Given the early success of the Wild Atlantic Way in promoting our natural tourism assets, is there an argument to develop a similar template around a concept to promote the Historic Cork Harbour?
That thought was triggered by an event I attended in the remarkable Board Room of the Cork Harbour Commissioners last week. In a venue steeped in history of significance, not just to Ireland but to the global economy, we heard an historian describe the breadth and depth of heritage that exists across the harbour.
Michael Martin explained that traces of a Phoenician presence exist in the harbour, but so too is evidence of Viking and Norman establishment.
Layer on top of that the role the harbour played in the development of the New World economy when trade began between the British Empire and the Americas.
That triggered a surge of shipping activity which made Cork a critically important trading hub.
There is a rich seam of naval activity too, including a major presence by the Royal Navy through its various guises from sailing ships to destroyers.
The US navy used Cork Harbour extensively, and stationed significant resources in the area around the First World War.
It also provided some incredible relief trips during the Irish Famine, when donations were made by communities including Native American, Jewish, and African-American groups.
Add on to all of this the role Cork played in a number of seminal world events, including the sinking of both the Titanic and Lusitania.
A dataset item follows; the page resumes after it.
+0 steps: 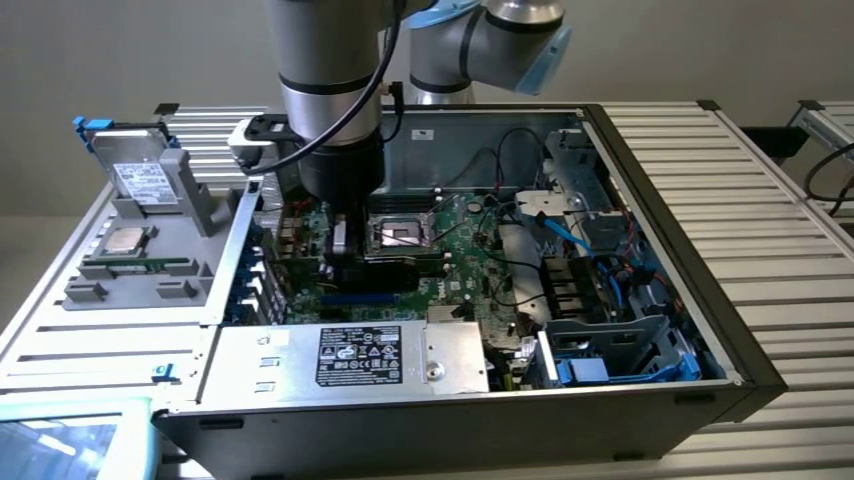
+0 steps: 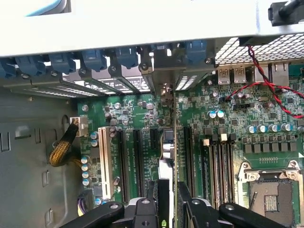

You soon realise there is a unique tapestry of history that must have a powerful ability to drive tourism.
Against this backdrop, how hard could it be to deploy a Historic Cork Harbour strategy that replicates the Wild Atlantic Way ?
The beauty of the WAW is that it did not demand a huge exchequer spend and it does not take decades to put it in place. Instead, a well-crafted website and social media strategy together with some cleverly planned signage and encouragement of private investment could trigger the needed stimulus.
Start with a high-quality map designed to a specification that works on mobile apps but can also be printed on high quality paper and marks the key points that define the HCH footprint. Cobh alone is festooned with historically significant locations.
Spike Island is loaded with a long history of various invaders.
Haulbowline is stuffed with a rich military back story. In every nook and cranny around the harbour you can find pointers to military, trading and cultural markers that help build a complex but fascinating account of one of the world’s largest deep water ports.
Hook all of this up with the vibrancy that is increasingly evident in Cork City’s café culture and connect the UCC,accommodation and transport resources to present a HCH product that can be marketed to the global tourism industry.
The growing flow of cruise ships visiting the Harbour are an immediate target for such marketing but a broader sweep of the rising worldwide tourism cohort who value history and culture should be focussed on too.
And how might this all happen? I suspect it needs a direction from at least one Government Minister, active support from the authorities within Cork and the full blooded backing of the relevant Tourism Authorities.
How difficult is it to imagine that within one year we could have a HCH product being profiled in the New York Times, the Sydney Morning Herald, The Times of India, and The People’s Daily in China.
It could act as a catalyst to re-positioning HCH to become one of the must-see history rich city-harbour destinations of the world.
Joe Gill is director of corporate Broking with Goodbody Stockbrokers. His views are personal.